▸ YOUR ASSIGNMENT
The data below must be copied in full and without any change.

▸ COLLECTED MATERIAL
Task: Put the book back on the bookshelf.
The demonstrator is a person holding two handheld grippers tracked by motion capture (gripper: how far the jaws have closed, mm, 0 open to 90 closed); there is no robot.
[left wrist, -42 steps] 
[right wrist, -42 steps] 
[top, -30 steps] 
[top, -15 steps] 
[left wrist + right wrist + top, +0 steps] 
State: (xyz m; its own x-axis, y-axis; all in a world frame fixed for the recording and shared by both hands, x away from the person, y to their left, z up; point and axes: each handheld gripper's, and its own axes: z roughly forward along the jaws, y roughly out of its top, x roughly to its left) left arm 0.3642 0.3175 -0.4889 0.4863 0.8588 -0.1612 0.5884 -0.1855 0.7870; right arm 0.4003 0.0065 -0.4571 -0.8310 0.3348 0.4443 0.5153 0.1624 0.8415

▸ ANSWER TO THIS PROBLEM
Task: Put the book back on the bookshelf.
The demonstrator is a person holding two handheld grippers tracked by motion capture (gripper: how far the jaws have closed, mm, 0 open to 90 closed); there is no robot.
[left wrist, -42 steps] 
[right wrist, -42 steps] 
[top, -30 steps] 
[top, -15 steps] 
[left wrist + right wrist + top, +0 steps] 
State: (xyz m; its own x-axis, y-axis; all in a world frame fixed for the recording and shared by both hands, x away from the person, y to their left, z up; point and axes: each handheld gripper's, and its own axes: z roughly forward along the jaws, y roughly out of its top, x roughly to its left) left arm 0.3642 0.3175 -0.4889 0.4863 0.8588 -0.1612 0.5884 -0.1855 0.7870; right arm 0.4003 0.0065 -0.4571 -0.8310 0.3348 0.4443 0.5153 0.1624 0.8415

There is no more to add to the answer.